Ali Babacan’a yaşının çok genç olmasından ötürü Meclis’te ‘Bebecan’ denir ve kimse tarafından sevilmezdi. Gülmeyen yüzü, asosyal oluşu, içten pazarlıklı duruşu ve güven vermeyen tavrı buna sebepti.
Sayın Erdoğan, gerçekten çok vefalı birisi; dar gününde yanında olanları unutmuyor. Babacan da partinin kurucularındandı. Bu yüzden o genç yaşında, hayal bile edemeyeceği ikballere kavuştu. Sayın Erdoğan onu, milletvekili, bakan ve hatta başbakan yardımcısı yaptı.
O ise, tüm bu iyiliklere karşı; bir yandan, Sayın Erdoğan’ın cumhurbaşkanlığına adaylığı için imza verirken diğer yandan Abdullah Gül’ü cumhurbaşkanı yapmanın hesaplarının tam ortasında olduğunu bizzat kendisi itiraf etti.
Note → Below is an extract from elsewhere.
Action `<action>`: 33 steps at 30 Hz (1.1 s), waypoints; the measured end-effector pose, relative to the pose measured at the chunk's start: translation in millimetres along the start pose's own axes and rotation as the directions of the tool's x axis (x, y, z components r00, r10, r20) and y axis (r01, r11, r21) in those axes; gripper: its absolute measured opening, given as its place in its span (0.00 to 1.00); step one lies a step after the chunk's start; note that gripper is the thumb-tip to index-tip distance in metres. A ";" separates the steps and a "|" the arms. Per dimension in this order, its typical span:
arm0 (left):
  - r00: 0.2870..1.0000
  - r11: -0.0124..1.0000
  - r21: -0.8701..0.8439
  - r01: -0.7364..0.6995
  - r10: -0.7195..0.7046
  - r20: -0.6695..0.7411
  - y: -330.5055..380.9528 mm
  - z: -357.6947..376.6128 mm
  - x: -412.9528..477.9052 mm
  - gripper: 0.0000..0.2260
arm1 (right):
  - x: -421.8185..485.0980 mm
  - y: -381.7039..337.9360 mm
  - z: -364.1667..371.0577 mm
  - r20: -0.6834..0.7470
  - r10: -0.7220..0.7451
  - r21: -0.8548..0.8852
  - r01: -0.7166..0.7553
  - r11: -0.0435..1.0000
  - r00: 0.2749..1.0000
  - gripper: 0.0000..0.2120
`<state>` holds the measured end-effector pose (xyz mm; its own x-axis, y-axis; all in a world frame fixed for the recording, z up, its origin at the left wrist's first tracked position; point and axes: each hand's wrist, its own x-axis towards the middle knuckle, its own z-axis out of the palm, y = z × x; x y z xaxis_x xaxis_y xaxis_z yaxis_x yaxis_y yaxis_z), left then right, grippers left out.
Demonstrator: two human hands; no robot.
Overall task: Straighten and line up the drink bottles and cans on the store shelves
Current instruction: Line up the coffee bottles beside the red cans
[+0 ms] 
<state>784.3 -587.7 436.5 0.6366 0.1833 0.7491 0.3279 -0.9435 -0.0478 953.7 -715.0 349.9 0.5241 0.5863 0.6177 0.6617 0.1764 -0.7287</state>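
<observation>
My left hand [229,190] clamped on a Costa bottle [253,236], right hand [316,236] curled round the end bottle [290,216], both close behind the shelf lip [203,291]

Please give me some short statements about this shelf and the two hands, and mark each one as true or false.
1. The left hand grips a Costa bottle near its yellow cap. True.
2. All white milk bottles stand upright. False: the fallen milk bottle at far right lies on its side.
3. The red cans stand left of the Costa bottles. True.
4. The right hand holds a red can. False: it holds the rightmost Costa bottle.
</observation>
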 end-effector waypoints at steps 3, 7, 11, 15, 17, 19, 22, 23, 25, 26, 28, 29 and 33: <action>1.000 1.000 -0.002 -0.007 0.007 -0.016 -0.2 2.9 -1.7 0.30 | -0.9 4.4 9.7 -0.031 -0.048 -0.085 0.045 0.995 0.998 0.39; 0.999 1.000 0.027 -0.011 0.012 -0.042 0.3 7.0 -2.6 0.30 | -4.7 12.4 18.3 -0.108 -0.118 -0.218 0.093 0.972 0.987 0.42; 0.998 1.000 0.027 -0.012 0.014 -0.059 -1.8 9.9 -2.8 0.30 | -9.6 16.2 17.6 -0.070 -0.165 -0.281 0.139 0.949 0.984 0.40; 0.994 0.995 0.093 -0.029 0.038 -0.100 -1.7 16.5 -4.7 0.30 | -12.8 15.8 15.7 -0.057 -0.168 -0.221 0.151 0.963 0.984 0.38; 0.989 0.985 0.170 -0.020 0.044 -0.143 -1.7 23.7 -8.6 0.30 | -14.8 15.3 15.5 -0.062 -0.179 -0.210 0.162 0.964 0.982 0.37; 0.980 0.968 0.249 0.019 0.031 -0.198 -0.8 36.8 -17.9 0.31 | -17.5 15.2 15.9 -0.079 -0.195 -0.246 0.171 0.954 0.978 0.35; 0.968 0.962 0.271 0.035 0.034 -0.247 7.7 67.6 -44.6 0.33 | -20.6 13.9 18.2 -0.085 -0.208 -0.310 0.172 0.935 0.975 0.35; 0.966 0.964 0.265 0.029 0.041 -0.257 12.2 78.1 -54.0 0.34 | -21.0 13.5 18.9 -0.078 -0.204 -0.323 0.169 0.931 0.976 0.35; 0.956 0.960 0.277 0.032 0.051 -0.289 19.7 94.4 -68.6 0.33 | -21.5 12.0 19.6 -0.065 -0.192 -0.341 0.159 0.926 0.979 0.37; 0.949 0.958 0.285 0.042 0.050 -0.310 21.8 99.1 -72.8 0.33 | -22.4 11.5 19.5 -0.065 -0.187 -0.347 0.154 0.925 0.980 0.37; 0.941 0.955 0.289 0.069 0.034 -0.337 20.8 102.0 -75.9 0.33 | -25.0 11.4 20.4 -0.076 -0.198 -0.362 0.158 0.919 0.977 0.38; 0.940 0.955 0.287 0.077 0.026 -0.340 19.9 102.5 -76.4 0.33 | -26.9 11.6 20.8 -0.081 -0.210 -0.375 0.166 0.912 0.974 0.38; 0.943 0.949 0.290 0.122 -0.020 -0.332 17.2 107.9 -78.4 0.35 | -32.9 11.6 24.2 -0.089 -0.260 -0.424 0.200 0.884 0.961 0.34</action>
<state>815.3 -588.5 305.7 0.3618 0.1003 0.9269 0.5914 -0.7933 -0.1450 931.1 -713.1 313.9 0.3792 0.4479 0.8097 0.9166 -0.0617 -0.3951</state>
Kendi ikiyüzlülüğünü, güvenilmezliğini, yalancılığını televizyon ekranlarında, milyonların huzurunda ikrar etti.
İşte bu kişi parti kurup milletin huzuruna çıktı ve o güvensiz kişiliğiyle milletten kendisine güvenmelerini istiyor.
İzlediği siyasete bakar mısınız? Anayasa’dan Türk kelimesinin çıkarılmasını istiyor; böylece Müslüman mahallesinde salyangoz satarak gerçek yüzünü sergiliyor!
Türk Silahlı Kuvvetleri, teröristlere karşı kimyasal silah kullandı demek suçundan mahkûm edilen TTB başkanına geçmiş olsun ziyaretine giderek tarafını belli etti.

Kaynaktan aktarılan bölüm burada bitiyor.